_What the task asks_. Out of the data below, copy every line with the string "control".

Supplied information below:

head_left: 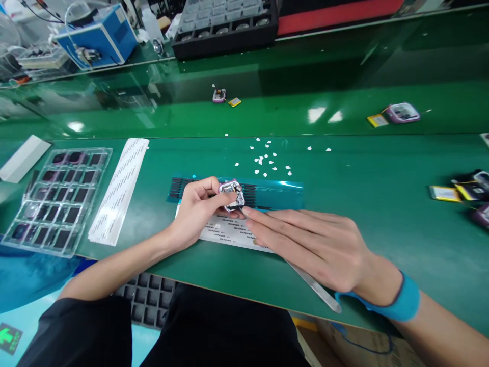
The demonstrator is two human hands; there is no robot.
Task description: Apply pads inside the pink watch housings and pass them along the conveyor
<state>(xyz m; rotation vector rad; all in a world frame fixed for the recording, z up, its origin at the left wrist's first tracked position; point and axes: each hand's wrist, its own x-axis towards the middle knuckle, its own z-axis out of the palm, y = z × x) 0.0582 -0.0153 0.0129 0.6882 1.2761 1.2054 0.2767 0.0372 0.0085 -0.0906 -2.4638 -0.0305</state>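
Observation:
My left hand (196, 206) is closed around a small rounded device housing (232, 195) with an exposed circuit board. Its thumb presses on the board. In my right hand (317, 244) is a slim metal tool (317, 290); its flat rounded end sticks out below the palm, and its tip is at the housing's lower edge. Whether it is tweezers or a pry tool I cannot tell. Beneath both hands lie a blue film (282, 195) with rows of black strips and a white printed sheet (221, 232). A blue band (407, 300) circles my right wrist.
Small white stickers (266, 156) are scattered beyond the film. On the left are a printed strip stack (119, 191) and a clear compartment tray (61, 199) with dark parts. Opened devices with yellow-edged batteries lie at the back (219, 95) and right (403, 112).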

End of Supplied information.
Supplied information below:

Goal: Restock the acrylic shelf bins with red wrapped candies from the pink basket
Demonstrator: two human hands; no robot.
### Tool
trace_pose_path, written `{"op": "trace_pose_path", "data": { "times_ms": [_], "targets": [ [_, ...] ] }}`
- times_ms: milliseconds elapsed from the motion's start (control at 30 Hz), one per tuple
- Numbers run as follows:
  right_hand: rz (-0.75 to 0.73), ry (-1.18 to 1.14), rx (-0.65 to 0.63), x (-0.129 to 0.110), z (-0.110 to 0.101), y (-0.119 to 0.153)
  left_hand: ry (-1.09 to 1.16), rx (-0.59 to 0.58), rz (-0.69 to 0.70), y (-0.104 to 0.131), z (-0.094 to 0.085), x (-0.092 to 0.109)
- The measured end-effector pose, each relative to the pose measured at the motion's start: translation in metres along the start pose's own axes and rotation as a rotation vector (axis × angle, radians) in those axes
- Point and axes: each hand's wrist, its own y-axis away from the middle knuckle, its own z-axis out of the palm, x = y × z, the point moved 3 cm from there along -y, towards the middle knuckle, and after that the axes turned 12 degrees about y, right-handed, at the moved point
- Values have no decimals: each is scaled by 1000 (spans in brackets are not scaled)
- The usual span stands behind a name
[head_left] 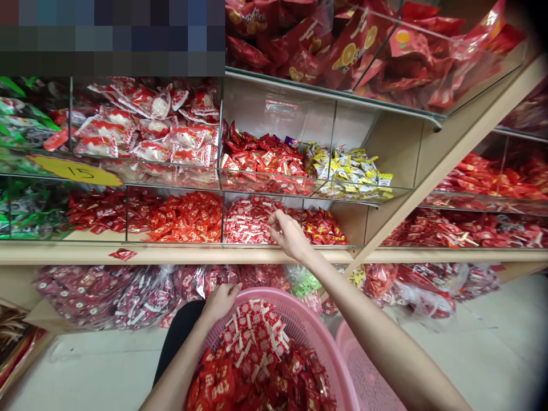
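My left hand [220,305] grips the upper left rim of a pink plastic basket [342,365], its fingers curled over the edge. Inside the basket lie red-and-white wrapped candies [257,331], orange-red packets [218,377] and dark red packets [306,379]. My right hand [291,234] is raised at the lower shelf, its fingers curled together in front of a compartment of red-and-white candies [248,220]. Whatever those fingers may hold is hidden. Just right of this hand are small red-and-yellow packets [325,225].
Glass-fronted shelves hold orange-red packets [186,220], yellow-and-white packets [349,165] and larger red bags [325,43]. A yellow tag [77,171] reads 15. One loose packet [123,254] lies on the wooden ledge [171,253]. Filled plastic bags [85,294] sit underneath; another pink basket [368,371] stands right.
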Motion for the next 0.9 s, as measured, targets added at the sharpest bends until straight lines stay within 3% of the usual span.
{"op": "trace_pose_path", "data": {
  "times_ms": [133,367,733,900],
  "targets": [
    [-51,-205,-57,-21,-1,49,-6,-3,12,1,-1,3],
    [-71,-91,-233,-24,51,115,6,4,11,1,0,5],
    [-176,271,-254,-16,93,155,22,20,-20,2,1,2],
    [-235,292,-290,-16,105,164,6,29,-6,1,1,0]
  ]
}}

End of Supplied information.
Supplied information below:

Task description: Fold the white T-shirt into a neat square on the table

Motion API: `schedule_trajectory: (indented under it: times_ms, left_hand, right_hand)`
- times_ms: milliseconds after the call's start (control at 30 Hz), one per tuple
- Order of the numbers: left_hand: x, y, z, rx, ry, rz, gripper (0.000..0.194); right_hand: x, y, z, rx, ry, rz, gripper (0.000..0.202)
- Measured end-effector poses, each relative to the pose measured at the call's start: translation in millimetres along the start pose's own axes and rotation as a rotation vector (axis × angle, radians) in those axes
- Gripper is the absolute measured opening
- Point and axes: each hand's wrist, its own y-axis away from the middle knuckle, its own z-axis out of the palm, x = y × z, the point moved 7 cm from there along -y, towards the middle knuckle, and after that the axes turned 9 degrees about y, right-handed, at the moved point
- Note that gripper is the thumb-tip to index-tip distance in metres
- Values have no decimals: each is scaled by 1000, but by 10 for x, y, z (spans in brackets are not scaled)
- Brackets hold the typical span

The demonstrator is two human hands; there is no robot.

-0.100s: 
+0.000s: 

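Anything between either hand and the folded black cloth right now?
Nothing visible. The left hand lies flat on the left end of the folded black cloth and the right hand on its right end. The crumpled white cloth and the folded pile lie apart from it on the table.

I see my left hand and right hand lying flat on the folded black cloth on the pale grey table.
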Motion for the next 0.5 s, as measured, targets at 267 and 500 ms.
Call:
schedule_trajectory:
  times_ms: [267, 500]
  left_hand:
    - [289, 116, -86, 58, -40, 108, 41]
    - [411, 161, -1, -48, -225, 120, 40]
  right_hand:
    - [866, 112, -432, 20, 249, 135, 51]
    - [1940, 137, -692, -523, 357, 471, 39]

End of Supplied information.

_Result of the exercise_.
- times_ms: milliseconds elapsed from the motion's start (control at 30 Hz), one per tuple
- times_ms: milliseconds after the call's start (control at 30 Hz), one per tuple

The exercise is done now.